• EXERCISE GOAL: All lines of the material below that include the string "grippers" are to be copied.
Segment Start: DATA SECTION
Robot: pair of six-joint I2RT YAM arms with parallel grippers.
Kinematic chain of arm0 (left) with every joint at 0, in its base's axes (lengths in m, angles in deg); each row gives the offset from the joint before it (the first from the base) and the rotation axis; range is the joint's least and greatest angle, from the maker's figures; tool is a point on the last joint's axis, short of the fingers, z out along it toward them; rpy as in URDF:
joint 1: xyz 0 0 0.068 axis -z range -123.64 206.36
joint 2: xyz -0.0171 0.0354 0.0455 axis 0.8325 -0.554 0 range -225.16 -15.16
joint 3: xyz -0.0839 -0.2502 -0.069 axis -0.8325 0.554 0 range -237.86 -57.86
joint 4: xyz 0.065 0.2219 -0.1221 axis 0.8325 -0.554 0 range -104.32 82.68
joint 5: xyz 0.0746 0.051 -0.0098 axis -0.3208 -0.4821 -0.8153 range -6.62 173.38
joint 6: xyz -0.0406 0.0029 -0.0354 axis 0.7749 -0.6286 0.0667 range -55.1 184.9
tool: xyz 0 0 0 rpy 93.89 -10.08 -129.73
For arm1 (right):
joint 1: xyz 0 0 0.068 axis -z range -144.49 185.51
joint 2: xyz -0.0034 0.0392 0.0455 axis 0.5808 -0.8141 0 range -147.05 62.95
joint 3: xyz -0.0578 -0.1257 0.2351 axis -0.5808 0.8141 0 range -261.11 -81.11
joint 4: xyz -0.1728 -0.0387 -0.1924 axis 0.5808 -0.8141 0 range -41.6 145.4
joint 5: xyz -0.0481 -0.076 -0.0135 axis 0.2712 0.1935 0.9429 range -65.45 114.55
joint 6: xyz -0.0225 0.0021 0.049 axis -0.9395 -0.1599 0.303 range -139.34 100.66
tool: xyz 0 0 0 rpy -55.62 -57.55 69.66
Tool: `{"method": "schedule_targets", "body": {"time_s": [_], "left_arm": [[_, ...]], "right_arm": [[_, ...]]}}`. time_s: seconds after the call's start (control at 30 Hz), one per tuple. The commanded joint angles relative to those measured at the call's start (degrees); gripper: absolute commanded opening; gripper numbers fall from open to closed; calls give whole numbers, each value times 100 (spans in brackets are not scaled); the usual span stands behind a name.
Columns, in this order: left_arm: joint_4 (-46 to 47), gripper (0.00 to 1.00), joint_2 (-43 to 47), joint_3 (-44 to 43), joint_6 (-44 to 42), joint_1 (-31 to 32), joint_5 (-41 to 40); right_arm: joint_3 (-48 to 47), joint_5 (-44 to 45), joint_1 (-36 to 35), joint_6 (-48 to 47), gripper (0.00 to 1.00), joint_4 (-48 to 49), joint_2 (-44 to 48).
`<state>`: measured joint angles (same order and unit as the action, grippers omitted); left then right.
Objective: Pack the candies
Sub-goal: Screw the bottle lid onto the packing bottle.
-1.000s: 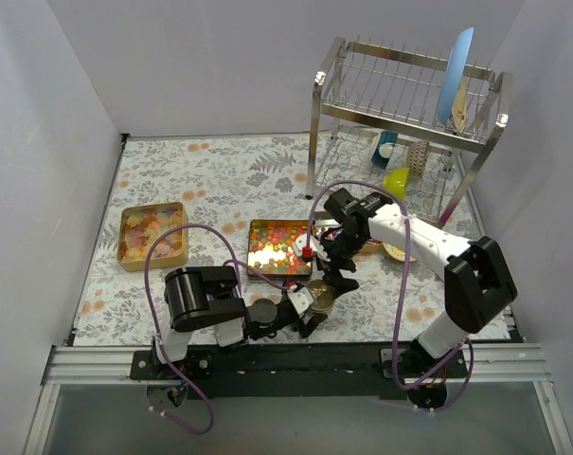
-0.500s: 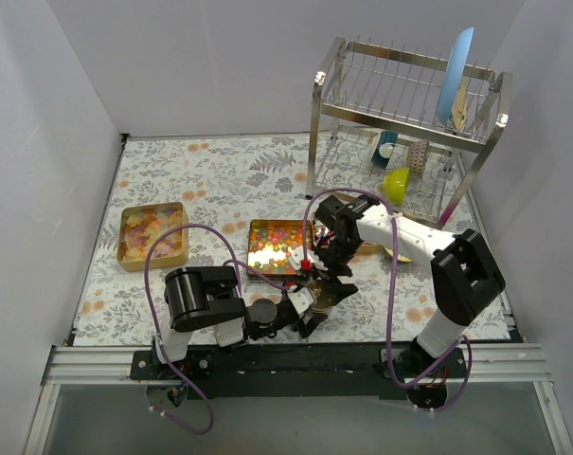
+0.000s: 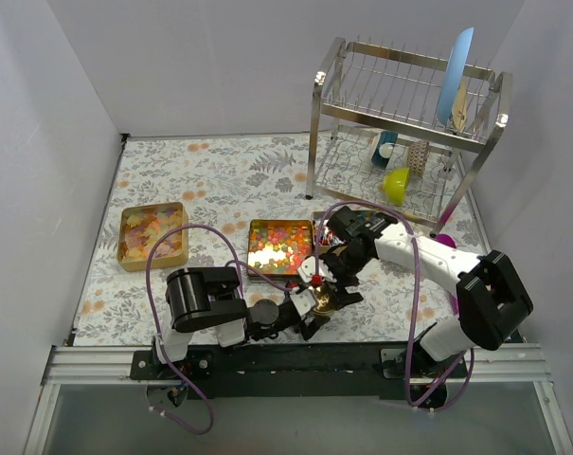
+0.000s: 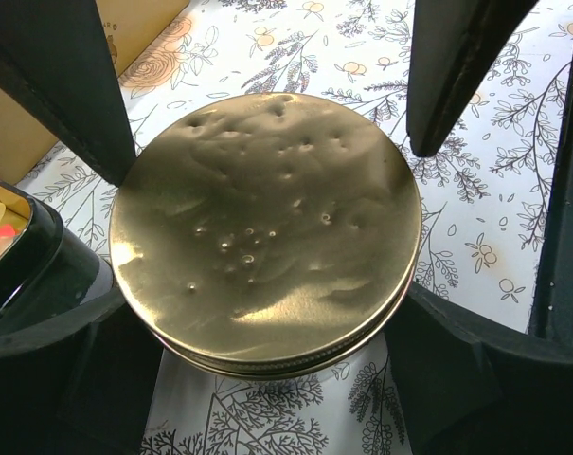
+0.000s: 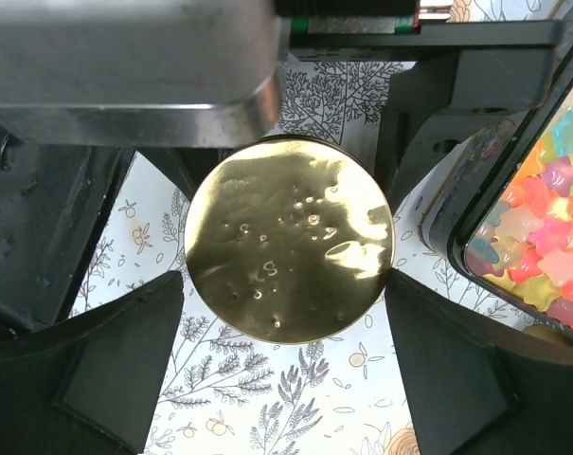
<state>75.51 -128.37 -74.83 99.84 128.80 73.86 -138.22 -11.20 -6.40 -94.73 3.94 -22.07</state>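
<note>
The candies fill two tins: a multicoloured lot in the middle tin (image 3: 278, 245) and an orange-yellow lot in the left tin (image 3: 152, 232). Pastel star candies (image 5: 551, 227) show at the right edge of the right wrist view. A jar with a flat round gold lid (image 3: 322, 299) stands near the front edge. My left gripper (image 3: 308, 311) is shut on the jar below the lid (image 4: 267, 190). My right gripper (image 3: 330, 282) hangs over the jar, and its fingers (image 5: 125, 360) press both sides of the gold lid (image 5: 288, 237).
A steel dish rack (image 3: 409, 123) stands at the back right with a blue plate (image 3: 454, 76) and a yellow bowl (image 3: 396, 180). A purple object (image 3: 445, 241) lies to the right of the right arm. White walls close in the left and right sides.
My right gripper has moved toward the near edge and down over the gold lid, and its arm has swung right. The left gripper and jar have stayed put.
</note>
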Motion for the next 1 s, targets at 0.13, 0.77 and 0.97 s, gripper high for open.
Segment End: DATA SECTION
• SOLVED EXERCISE:
Robot: pair of six-joint I2RT YAM arms with parallel grippers.
`<state>`: measured joint angles (same order and unit as the action, grippers omitted); left then right.

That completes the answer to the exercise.